Лиза ждала ее со стаканом холодной фанты.
— Пей маленькими глотками, — предупредила она. — А то простудишься.
— Ты не представляешь, что случилось за кулисами! — Туся залпом выпила фанту и рассказала о выходке Алены.
— Вот мерзавка! — возмутилась Лиза. Я уверена, что это она его подпоила, чтобы сорвать спектакль.
— Только непонятно, откуда такая ненависть, если Егор меня бросил, — сказала Туся и почувствовала, что эти слова больше не причиняют ей боли, как раньше.
— Да она, как гадюка, — кусает, потому что не может по-другому, — пренебрежительно сказала Лиза. — Не бери в голову.
— Теперь мне все равно, — весело сказала Туся. — Главное, что спектакль удался.

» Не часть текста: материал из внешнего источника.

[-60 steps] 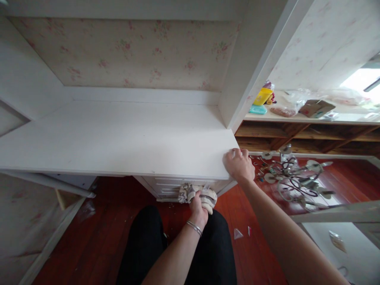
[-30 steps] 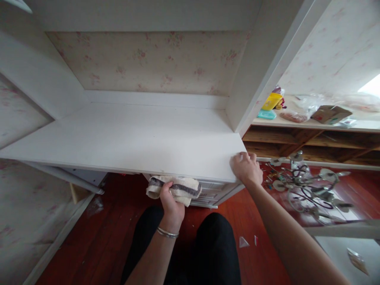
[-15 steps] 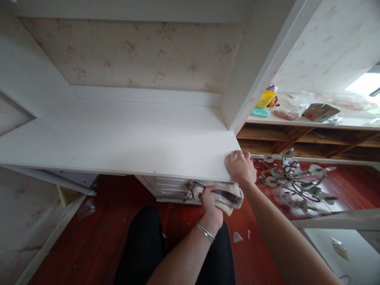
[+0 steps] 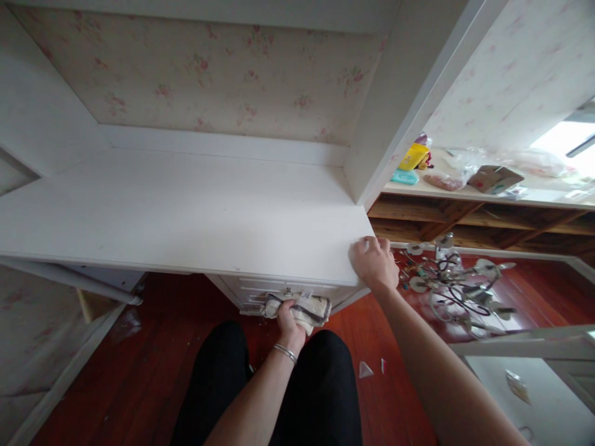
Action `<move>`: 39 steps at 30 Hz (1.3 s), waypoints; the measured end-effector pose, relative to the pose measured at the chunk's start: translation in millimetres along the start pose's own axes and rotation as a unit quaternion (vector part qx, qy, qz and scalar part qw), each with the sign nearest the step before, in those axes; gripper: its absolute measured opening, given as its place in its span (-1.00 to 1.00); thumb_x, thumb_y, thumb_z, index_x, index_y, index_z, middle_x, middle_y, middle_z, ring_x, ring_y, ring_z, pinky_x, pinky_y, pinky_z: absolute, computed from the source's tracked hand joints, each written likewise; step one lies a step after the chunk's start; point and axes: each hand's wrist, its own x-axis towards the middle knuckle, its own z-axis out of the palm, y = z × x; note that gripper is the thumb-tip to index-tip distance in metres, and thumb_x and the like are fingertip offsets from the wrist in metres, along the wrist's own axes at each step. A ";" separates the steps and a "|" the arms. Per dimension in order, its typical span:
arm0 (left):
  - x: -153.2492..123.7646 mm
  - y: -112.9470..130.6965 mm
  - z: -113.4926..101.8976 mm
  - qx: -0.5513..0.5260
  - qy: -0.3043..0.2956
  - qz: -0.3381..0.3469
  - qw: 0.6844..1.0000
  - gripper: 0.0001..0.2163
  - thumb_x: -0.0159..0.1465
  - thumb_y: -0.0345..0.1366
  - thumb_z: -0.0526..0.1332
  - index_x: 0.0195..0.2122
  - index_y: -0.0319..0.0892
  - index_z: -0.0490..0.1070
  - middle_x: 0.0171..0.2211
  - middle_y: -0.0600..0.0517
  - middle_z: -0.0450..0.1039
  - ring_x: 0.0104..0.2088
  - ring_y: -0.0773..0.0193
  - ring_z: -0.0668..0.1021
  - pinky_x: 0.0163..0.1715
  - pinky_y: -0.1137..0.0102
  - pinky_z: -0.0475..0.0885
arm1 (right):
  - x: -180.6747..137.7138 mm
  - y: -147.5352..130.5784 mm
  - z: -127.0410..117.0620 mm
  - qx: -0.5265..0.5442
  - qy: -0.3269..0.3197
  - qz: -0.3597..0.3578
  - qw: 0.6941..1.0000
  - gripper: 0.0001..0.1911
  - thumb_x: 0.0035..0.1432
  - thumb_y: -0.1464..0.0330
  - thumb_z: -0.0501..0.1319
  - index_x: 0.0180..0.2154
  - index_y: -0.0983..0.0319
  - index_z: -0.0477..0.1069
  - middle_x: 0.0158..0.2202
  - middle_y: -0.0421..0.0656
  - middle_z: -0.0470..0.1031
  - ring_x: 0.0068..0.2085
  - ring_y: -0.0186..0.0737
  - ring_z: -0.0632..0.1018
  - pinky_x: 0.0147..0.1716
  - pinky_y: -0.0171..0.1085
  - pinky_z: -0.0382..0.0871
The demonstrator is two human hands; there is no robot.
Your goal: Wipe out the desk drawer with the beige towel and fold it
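My left hand (image 4: 290, 327) is closed around a folded cream towel (image 4: 317, 308) with dark stripes. It holds the towel just below the front edge of the white desk (image 4: 199, 210), in front of the drawer fronts (image 4: 248, 286). The towel hides part of the drawers; whether it touches them I cannot tell. At the desk's right front corner, my right hand (image 4: 376, 265) grips the edge with its fingers curled on the top. A silver bracelet (image 4: 285, 354) circles my left wrist.
A chandelier (image 4: 458, 285) lies on the red wooden floor (image 4: 395, 396) to the right. Behind it runs a low shelf unit (image 4: 493, 217) bearing a yellow container (image 4: 413, 157), a cardboard box (image 4: 496, 179) and plastic bags. A white upright panel (image 4: 400, 105) rises from the desk's right side.
My left hand has moved left and slightly down with the towel, away from the desk's right corner. My right hand keeps its grip on the corner. The view has shifted slightly.
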 end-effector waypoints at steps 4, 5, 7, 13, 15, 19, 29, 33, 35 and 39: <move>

— Еще как удался, — подтвердил Кахобер Иванович, подходя к подругам. — Все учителя в восторге. Молодец, Крылова! Может, еще что-нибудь поставим на Новый год?
— Легко, — ответила Туся и счастливо улыбнулась. Приятно быть нужной.
Она оглянулась и увидела, как Толя танцует со Светой и что-то оживленно рассказывает ей. А Света из-за своего высокого роста слегка наклоняется к нему и смеется его шуткам.
— Кажется, твой Ромео начал выходить из роли, — сказала Лиза, кивая в их сторону. — По-моему, и Света не против.
— Да, — подтвердила Туся. — И смотрятся они хорошо.
Неожиданно для себя она почувствовала легкий укол ревности.
«Почему так бывает, — подумала она, — не любишь человека, а все равно его ревнуешь?»
— Может, покружимся? — спросила ее Лиза и, прежде чем Туся успела ответить, схватила подругу за руки и закружилась с ней по залу.
В детстве они могли кружиться так часами сначала в одну сторону, а когда голова пойдет кругом — в другую. И сейчас они как будто вернулись в детство, смотрели друг другу в глаза и счастливо смеялись.
«Спасибо, спасибо, — мысленно Туся продолжала благодарить непонятно кого. — Я счастлива. Даже странно — так счастлива!»
Она запрокинула голову назад, и у нее перед глазами замелькали огни, лица, улыбки. Ей казалось, что она стоит на месте, а весь мир кружится вокруг нее.